As good as local cabernet franc can be, it's not easy to define the "typical Long Island expression" of my favorite red wine grape. At this point in the region's growth, there are nearly as many styles of cabernet franc here as there are wineries producing them.
Some wineries make their cabernet franc without any oak at all — while others use lots of newer wood to cover up and mask the telltale "green" character of the grape. Some wineries try to keep their franc juicy with nice acidity while others strive for a richer, more dense style. Blending choices — merlot, cabernet sauvignon, etc. — add another variable.
Pellegrini Vineyards tends to fall somewhere in the middle — bringing a dose of oak character in most years without overwhelming cabernet franc's varietal character.
Their current release, Pellegrini Vineyards 2005 Cabernet Franc ($20) fits that house style perfectly.

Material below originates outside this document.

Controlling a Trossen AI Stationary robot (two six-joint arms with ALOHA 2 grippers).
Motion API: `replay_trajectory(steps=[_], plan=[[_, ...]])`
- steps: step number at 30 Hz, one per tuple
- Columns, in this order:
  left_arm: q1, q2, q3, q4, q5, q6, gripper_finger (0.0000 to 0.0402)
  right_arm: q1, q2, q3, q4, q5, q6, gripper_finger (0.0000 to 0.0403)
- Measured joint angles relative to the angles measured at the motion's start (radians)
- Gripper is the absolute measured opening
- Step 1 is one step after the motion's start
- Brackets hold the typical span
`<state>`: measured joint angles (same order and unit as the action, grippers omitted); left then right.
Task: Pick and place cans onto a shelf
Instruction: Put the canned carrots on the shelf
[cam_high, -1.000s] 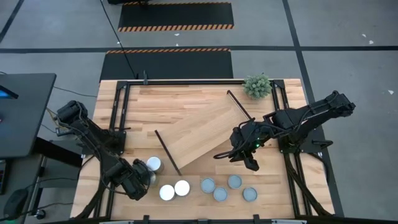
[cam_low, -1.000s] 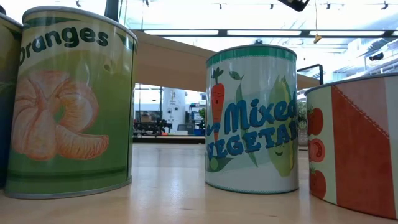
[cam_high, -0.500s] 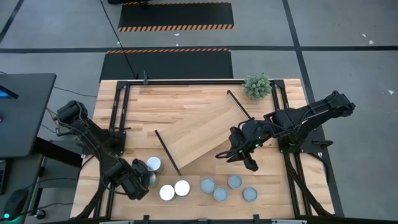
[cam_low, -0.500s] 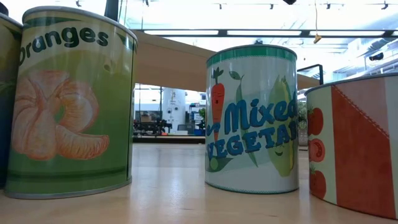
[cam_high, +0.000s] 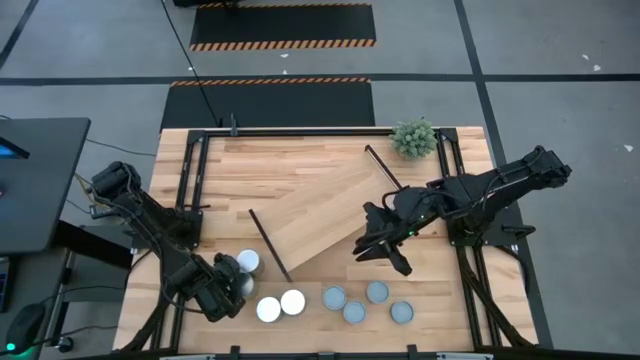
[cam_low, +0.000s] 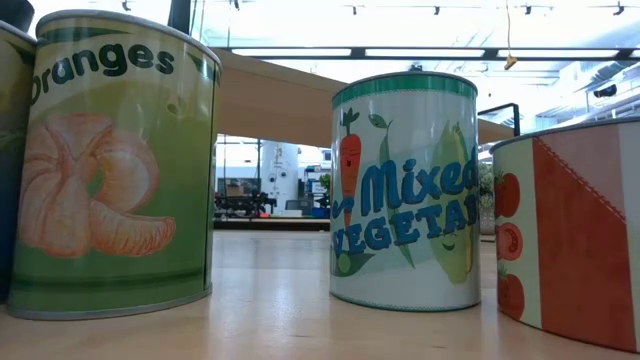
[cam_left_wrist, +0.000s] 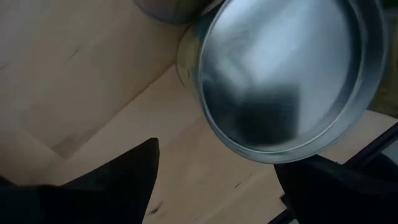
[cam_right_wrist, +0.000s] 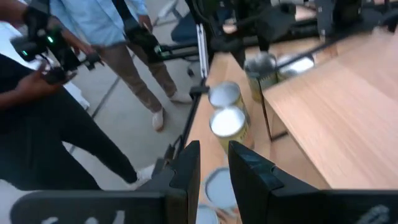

The nose is dominated by red cherry and raspberry fruit — but with a distinct layer of menthol and eucalyptus over top and a distant aroma of vanilla. A subtle earthiness — particularly after it's been open for a day — lingers in the background.
Tart cherry flavors are backed by more menthol and spice, framed by a firm, almost-rustic combination of tannins and acidity on the first day of tasting, with a medium finish of black pepper, vanilla and earth.
On day two, some of those rough edges smoothed out significantly, but by day three, it just wasn't holding up.